Antitrust Lessons Drawn from the Challenges Contacts of the AMR/US Air Merger

Introduction

The proposed merger of the bankrupt AMR Corporation (parent company of American Airlines – hereinafter American) with US Airways Group, Inc. (parent company of US Airways – hereinafter US Airways) to create the new American Airlines was announced in February 2013.  Despite the European Commission’s (EC) August 5 clearance of the merger with minimal commitments, the Antitrust Division of the U.S. Department of Justice (DOJ), joined by seven states and the District of Columbia, brought suit to permanently enjoin the merger on August 13. United States v. US Airways Group, Inc., 1:13-cv-01236 (D.D.C. Filed Aug. 13, 2013). The content of the DOJ’s complaint (Complaint) demonstrate the DOJ’s modus operandi for litigating a merger.

A private suit to enjoin the merger was filed immediately before the DOJ’s action and remains pending. 

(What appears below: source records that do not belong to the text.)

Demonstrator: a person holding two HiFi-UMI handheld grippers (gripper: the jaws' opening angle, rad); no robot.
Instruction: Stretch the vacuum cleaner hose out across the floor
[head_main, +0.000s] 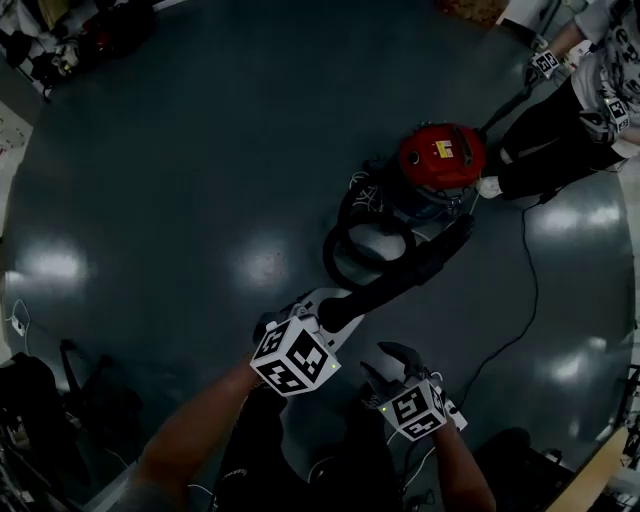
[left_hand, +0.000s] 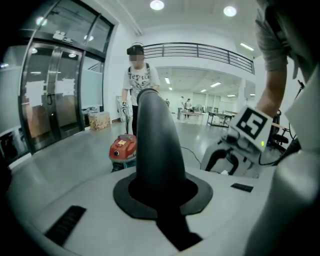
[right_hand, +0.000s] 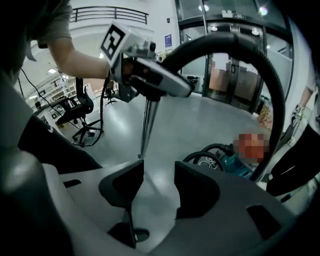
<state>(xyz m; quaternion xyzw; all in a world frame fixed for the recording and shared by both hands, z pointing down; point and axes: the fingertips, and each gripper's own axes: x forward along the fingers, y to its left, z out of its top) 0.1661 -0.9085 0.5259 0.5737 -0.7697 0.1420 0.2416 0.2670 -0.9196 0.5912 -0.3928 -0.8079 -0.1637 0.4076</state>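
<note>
The left tongs (head_main: 322, 318) are clamped on the black hose (head_main: 400, 280) near its end. The left gripper view shows the pads pressed tight around the tube, which rises straight ahead of the camera. In the head view the hose runs from that grip up and right toward the red vacuum (head_main: 441, 158), and a loop of it lies on the floor (head_main: 180, 150) just beside the canister.

The right tongs (head_main: 392, 365) stand apart and hold nothing; in the right gripper view only bare floor shows between the pads. That view alone shows the hose arching high overhead from the left tongs and dropping at the right toward the vacuum's teal base. It also shows an office chair (right_hand: 82, 107) far off at the left.

Only the left gripper view shows a second person (left_hand: 139, 75) standing upright behind the vacuum. The head view catches just that person's legs and arms at its top right edge. A thin cord (head_main: 530, 300) trails over the floor to the right of the vacuum.
</note>
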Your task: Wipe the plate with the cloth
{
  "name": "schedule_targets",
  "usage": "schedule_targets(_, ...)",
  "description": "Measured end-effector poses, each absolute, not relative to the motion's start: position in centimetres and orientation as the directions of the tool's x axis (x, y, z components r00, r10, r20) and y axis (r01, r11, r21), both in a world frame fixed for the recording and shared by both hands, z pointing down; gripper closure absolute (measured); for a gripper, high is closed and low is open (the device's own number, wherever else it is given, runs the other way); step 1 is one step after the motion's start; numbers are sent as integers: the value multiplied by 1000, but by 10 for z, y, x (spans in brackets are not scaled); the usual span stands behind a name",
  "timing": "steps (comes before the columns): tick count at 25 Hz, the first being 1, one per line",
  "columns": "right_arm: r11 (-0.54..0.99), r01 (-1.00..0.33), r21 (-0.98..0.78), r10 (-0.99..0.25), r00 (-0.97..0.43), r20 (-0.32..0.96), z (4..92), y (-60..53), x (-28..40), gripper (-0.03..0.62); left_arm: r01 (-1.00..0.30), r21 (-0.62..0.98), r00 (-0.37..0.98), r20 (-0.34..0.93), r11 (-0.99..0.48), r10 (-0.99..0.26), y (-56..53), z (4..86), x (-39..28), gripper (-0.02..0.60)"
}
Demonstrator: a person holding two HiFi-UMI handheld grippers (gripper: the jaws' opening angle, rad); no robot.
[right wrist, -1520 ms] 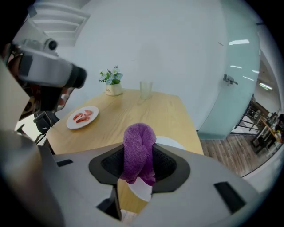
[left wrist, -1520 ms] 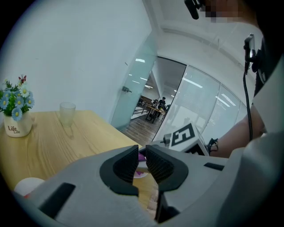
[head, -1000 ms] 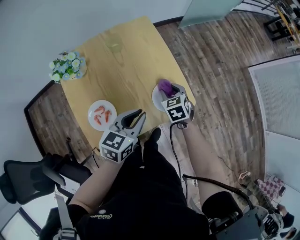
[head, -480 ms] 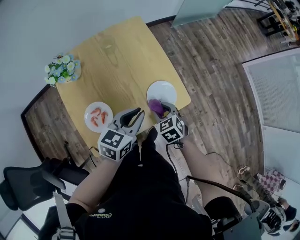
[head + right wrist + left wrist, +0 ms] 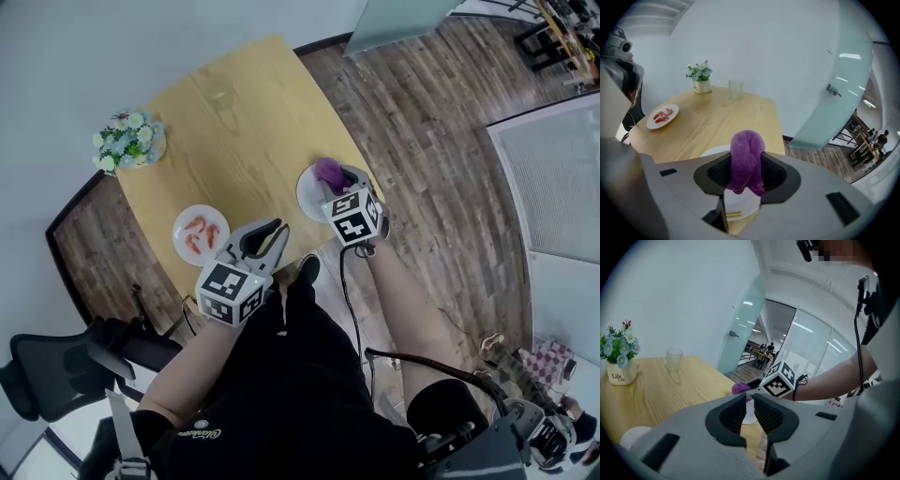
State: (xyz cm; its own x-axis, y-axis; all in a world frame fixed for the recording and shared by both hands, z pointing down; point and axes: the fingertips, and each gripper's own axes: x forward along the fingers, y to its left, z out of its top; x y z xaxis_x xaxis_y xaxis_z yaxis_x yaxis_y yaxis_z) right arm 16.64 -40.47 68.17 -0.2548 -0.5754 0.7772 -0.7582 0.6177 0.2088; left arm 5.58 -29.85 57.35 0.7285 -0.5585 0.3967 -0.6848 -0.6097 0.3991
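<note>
A white plate (image 5: pixel 309 194) sits at the table's right front corner, and in the right gripper view it lies just under the jaws (image 5: pixel 740 202). My right gripper (image 5: pixel 337 180) is shut on a bunched purple cloth (image 5: pixel 746 164), which rests over the plate. In the head view the cloth (image 5: pixel 329 172) shows above the plate's far half. My left gripper (image 5: pixel 266 232) hovers off the table's front edge. Its jaws (image 5: pixel 749 396) are almost together with nothing between them. Past those jaws, the left gripper view shows the cloth (image 5: pixel 739 388).
A second white plate with shrimp (image 5: pixel 200 232) lies at the front left of the wooden table (image 5: pixel 244 141). A flower pot (image 5: pixel 127 141) stands at the far left and a clear glass (image 5: pixel 222 94) at the back. An office chair (image 5: pixel 56 370) is behind me on the left.
The right gripper drew the cloth to the plate's near edge half a second ago, then pushed it back across the plate. The left gripper has barely moved.
</note>
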Motion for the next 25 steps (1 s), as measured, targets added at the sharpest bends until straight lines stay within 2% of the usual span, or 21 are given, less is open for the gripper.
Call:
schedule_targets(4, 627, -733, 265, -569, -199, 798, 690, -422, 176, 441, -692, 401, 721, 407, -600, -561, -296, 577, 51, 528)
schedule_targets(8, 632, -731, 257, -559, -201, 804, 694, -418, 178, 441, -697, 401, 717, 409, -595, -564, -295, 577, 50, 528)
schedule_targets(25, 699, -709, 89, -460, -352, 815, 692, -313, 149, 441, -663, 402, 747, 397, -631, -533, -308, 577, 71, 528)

DOJ Sues to Enjoin the Merger 

The DOJ seeks to enjoin a merger between the smaller two of the four remaining “legacy” airlines – the other two being United Airlines and Delta Airlines. If the merger went forward, the combined airline (Combined Firm) would become the largest airline in the world. Compl. ¶ 1. The Complaint alleges that the merger: (i) “would make it easier for the remaining airlines to cooperate, rather than compete, on price and service”; (ii) “continue the trend” of price increases, new fees, and capacity and service reductions; and (iii) eliminates existing disciplining mechanisms like US Airways’ “aggressive discounting strategy” leading to higher fares. Compl. ¶¶ 3-7. The DOJ also alleges that neither airline needs the merger to continue to be an effective competitor. Compl. ¶ 12.

The Complaint identifies two markets of concerns: (1) “scheduled air passenger service between cities” and (2) “takeoff and landing slots at Reagan National Airport.” Scheduled air passenger service between cities treats each city pair as the relevant geographic market, alleging that non-stop and one-stop service are competing products, though city pairs are non-substitutable. Compl. ¶¶ 27-28. According to the DOJ, the Reagan National Airport (DCA) slots market involves the limited number of takeoff and landing slots at the airport, a desirable location with difficult to obtain, expensive slots. Compl. ¶¶ 30-31. Sufficient market power in either market would purportedly allow a “hypothetical monopolist” to raise prices.